Mendengar pertanyaan istrinya, Yunan mulai menyandarkan punggungnya yang bidang. Lalu ia mulai bercerita.

"Aku tadi sudah panggil biang keroknya langsung ku pertemukan dengan Revan sekretaris baru ku. Awalnya biang kerok ini berkelit dan tak mau mengakui kelicikannya. Tapi dengan adanya rekaman CCTV yang terpampang nyata, ia jadi tak berdaya dan tak bisa bersumpah serapah lagi." Ucap Yunan dengan menghela napas panjang untuk mengurangi kekesalannya.

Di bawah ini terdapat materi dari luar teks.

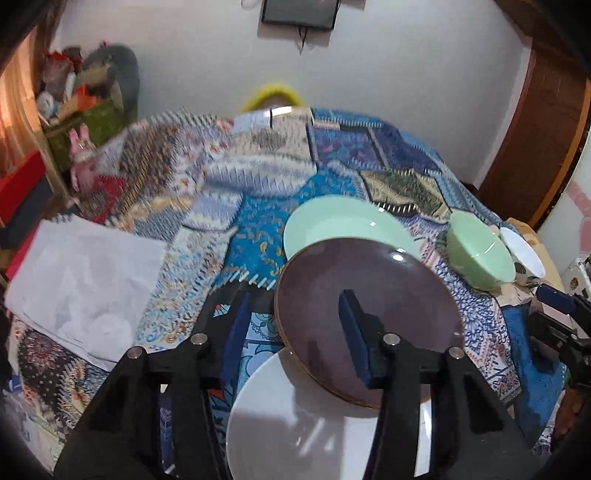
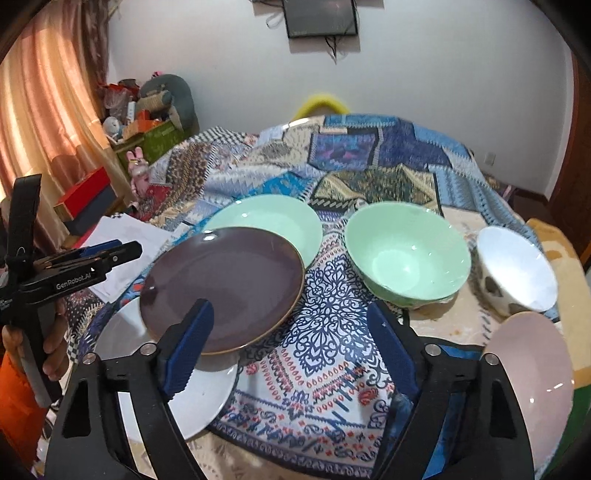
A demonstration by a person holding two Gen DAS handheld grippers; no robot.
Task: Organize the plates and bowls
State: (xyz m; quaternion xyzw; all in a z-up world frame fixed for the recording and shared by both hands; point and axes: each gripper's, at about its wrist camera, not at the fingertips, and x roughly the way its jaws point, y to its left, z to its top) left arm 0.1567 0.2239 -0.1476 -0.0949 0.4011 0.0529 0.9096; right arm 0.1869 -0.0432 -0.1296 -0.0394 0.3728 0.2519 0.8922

"Oooh... siapa biang keroknya, Mas??" tanya Alma mengernyitkan keningnya saking penasarannya.

"Yuanita, mantan istri Anton." Jawab Yunan tegas.

"Astaghfirullah... nggak nyangka sampai segitunya tega memfitnah dan merusak reputasi perusahaan demi menaikkan pamornya sendiri. Untung kamu sigap dan langsung bertindak tegas, Sayang." Ucap Alma berdiri dari duduknya dan memeluk pundak suaminya yang sekarang sudah duduk di sebelahnya.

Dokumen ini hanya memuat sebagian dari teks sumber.